> BRIEF
Restate the material verbatim, every line included.

> DATA
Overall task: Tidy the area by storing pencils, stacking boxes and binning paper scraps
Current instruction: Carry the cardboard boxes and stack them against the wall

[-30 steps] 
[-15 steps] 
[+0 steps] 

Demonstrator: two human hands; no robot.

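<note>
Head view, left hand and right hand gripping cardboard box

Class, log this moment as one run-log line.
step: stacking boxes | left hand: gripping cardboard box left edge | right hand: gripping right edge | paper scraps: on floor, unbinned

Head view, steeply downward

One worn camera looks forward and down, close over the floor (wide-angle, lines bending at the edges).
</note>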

> SOLUTION TO THE PROBLEM
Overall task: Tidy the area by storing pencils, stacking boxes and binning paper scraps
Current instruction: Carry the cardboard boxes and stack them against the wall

[-30 steps] 
[-15 steps] 
[+0 steps] 

Demonstrator: two human hands; no robot.

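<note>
Head view, left hand and right hand gripping cardboard box

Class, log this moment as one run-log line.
step: stacking boxes | left hand: gripping cardboard box left edge | right hand: gripping right edge | paper scraps: on floor, unbinned

Head view, steeply downward

One worn camera looks forward and down, close over the floor (wide-angle, lines bending at the edges).
</note>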

For this exercise, nothing further remains to be done.